GOAL OF THE EXERCISE – Check every line of the entries for the string "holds" and return the ones that contain it.

SOURCE RECORDS –

┏━━

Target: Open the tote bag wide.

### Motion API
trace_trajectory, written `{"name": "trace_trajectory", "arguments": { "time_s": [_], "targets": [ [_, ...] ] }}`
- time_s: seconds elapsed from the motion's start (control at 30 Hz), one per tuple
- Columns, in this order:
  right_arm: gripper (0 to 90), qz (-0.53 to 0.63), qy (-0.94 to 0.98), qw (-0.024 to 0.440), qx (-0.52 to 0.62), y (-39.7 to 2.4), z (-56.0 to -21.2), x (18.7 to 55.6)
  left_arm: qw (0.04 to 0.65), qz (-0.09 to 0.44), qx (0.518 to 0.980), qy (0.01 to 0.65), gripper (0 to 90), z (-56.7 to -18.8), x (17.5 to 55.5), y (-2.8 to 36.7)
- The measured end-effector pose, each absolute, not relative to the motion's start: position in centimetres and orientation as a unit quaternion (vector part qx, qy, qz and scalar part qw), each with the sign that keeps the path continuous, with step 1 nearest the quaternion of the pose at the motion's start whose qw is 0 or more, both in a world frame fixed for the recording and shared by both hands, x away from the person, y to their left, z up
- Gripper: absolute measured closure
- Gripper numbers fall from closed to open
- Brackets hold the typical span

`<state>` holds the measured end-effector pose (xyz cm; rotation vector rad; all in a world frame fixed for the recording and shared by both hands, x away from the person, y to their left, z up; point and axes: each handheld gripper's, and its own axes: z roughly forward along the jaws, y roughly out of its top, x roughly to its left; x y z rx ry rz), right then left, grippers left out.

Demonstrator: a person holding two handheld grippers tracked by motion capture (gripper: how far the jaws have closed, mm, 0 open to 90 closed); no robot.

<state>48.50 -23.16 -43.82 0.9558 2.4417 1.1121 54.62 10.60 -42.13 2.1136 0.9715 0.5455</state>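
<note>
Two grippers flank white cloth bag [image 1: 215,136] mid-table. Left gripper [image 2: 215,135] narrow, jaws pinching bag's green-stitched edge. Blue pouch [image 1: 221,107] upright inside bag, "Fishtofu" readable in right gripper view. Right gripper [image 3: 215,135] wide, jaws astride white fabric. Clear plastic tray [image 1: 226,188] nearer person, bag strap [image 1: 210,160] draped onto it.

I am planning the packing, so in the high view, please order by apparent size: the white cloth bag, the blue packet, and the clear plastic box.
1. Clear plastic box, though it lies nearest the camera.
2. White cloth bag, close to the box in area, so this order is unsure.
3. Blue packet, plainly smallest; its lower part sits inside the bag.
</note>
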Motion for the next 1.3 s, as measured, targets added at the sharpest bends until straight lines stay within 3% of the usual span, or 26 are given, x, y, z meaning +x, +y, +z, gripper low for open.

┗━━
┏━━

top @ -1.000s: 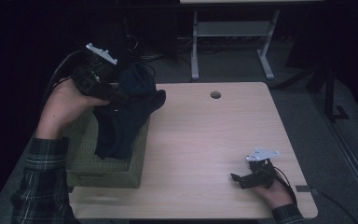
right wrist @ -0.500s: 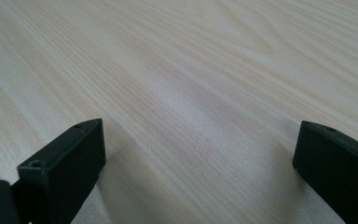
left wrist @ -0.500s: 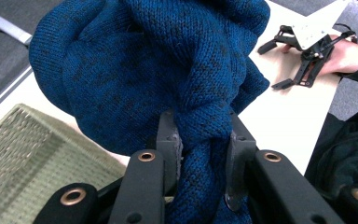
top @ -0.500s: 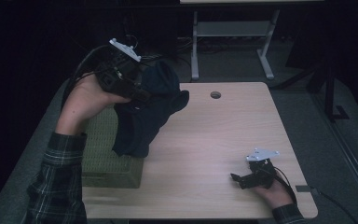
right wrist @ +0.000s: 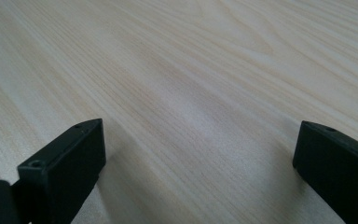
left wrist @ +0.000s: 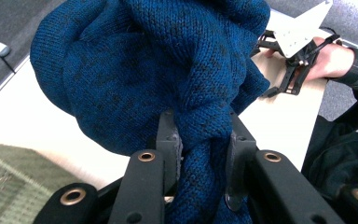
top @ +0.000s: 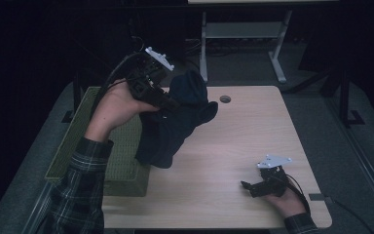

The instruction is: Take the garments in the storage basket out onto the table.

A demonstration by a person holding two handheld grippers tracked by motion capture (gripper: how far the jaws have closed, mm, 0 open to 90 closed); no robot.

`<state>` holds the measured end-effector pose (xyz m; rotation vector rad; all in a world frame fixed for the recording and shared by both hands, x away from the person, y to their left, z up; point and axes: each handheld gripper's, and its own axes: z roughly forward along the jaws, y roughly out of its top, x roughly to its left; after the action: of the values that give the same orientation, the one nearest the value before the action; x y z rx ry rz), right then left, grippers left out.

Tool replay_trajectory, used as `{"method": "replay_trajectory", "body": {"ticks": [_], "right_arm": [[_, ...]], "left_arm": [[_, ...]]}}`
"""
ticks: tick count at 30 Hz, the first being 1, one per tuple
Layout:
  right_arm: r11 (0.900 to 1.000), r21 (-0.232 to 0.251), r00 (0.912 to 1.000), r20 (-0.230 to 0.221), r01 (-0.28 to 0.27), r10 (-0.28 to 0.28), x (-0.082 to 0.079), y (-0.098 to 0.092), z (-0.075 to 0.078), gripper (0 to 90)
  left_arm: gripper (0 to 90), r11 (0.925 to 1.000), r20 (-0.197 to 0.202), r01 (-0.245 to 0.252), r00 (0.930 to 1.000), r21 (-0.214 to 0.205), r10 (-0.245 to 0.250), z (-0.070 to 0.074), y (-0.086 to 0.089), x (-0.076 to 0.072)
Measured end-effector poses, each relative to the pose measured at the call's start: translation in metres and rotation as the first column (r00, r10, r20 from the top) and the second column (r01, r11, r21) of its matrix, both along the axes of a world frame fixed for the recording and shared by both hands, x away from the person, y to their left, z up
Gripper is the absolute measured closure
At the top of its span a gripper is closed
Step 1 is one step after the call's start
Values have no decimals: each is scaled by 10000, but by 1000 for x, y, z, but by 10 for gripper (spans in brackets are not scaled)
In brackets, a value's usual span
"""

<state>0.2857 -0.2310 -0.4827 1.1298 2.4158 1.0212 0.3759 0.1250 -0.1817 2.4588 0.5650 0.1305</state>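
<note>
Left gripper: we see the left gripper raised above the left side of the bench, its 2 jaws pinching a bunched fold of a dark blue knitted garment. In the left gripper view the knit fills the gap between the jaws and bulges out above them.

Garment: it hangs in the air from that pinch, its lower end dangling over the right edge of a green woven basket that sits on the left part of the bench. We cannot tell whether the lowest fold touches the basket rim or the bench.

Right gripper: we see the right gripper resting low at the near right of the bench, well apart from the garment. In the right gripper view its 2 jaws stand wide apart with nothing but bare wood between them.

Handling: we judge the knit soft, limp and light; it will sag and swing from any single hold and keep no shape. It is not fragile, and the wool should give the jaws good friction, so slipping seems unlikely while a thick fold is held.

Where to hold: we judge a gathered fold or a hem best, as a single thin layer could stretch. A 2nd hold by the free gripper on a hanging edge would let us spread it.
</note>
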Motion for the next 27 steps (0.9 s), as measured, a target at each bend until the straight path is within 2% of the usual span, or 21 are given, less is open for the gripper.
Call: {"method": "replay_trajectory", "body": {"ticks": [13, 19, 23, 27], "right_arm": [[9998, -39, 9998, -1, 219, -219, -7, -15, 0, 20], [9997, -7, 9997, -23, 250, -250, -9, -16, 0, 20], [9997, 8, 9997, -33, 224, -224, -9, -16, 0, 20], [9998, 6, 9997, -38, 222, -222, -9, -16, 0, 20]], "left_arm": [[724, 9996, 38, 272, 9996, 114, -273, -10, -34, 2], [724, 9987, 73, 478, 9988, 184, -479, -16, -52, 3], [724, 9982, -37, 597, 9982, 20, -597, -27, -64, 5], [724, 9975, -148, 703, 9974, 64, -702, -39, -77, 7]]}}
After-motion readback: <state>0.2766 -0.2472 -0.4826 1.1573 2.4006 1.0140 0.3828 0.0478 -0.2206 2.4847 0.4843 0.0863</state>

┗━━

ANSWER SPACE –
`<state>` holds the measured end-effector pose (xyz cm; rotation vector rad; all in a world frame fixed for the recording and shared by both hands, x away from the person, y to their left, z up; point and axes: each handheld gripper's, and its own axes: z roughly forward along the jaws, y roughly out of its top, x roughly to its left; x y z rx ry rz), right then left, grippers left out.
`<state>` holds the measured end-effector pose (xyz m; rotation vector rad; all in a world frame fixed for the recording and shared by both hands, x away from the person, y to their left, z up; point and axes: each handheld gripper's, and its own axes: z roughly forward along the jaws, y roughly out of its top, x roughly to its left; after the action: of the values that give the same orientation, the one nearest the value before the action; x y z rx ry rz), right then left, grippers left out.

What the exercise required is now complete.